Winged edge (2 comments)
XY Problem? (1 comment)
Do you really just mean closed polyhedron? (4 comments)
Implicit Methods (2 comments)
2 days and no response, so -1 for the dump and run. (2 comments)
Do you really just mean closed polyhedron?
Olin Lathrop‭ wrote over 2 years ago

It took me a while to understand your "watertight mesh". Do you really just mean a closed polyhedron? That's what it seems, but it's not clear whether that's all. Your definition in the first sentence is way too hand-wavy. For example you refer to properties of "faces", but nothing previously mentioned that faces even existed.
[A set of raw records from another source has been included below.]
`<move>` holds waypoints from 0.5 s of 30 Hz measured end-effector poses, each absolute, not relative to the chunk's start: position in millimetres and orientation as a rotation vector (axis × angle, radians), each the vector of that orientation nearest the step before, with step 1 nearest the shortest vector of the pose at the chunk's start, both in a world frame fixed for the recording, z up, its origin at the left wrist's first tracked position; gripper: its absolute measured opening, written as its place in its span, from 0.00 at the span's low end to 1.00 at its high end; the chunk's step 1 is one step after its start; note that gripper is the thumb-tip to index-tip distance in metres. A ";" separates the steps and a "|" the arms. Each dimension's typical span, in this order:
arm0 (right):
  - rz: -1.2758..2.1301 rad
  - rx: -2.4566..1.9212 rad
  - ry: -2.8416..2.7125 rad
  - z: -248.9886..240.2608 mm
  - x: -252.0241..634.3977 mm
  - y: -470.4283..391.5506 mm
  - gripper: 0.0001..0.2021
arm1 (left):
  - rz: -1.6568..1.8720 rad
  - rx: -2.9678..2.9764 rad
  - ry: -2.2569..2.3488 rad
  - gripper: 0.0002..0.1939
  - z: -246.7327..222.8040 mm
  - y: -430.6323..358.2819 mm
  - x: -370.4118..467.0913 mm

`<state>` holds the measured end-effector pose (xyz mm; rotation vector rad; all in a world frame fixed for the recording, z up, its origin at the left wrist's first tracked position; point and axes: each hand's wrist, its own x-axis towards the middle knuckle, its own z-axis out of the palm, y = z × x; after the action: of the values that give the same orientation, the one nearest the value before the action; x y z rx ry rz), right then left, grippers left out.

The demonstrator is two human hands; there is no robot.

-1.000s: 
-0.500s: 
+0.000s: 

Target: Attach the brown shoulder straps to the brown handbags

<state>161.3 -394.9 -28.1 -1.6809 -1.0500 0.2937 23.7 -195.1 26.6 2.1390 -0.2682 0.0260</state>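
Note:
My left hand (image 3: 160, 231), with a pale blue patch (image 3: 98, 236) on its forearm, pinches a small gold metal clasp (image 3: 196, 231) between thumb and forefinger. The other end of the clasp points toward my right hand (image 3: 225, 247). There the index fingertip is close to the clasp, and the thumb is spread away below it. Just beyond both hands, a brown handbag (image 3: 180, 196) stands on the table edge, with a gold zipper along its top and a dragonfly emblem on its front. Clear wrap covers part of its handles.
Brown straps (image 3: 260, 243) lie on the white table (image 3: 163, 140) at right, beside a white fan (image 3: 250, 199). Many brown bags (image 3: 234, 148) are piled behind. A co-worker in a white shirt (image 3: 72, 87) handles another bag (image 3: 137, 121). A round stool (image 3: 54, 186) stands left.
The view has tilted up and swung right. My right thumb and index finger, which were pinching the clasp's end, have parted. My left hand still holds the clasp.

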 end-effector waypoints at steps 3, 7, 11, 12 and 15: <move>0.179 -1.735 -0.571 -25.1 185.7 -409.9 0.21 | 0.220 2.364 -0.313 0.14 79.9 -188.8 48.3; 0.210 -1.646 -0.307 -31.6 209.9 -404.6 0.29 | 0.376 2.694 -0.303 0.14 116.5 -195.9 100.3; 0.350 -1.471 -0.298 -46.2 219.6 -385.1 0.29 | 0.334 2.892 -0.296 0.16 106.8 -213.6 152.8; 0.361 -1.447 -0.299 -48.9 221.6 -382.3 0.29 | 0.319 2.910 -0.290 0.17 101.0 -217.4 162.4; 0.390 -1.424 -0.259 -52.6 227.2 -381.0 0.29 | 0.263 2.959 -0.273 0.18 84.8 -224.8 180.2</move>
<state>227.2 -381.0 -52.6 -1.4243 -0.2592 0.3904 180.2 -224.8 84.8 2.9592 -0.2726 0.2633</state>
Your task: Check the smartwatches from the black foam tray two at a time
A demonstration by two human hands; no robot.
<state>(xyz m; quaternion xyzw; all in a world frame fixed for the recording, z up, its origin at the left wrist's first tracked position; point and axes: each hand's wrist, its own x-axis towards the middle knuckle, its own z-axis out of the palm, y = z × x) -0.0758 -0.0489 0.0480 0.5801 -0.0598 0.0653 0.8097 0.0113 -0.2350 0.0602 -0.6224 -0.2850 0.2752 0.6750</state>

What exactly are you trying to say with your non-standard term that "closed polyhedron" doesn't say?

Josh Hyatt‭ wrote over 2 years ago

"Watertight mesh" is a well-known (standard) term for what I'm describing in various CAD programs. Unfortunately there doesn't seem to be a dedicated computer graphics or CAD Codidact subsite where those familiar with the term might see this. Indeed, a closed polyhedron also fits this description (and as I understand, by definition polyhedrons must be closed), but the term "watertight mesh" tends to turn up far more relevant literature and research on the subject.

Monica Cellio‭ wrote over 2 years ago

Josh Hyatt‭ would the question benefit from a tag that captures the CAD aspect? If so, could you suggest one? (I don't know this space so I wouldn't want to guess.)

Josh Hyatt‭ wrote over 2 years ago

Monica Cellio‭ Thank you for the feedback. I've updated with additional relevant tags.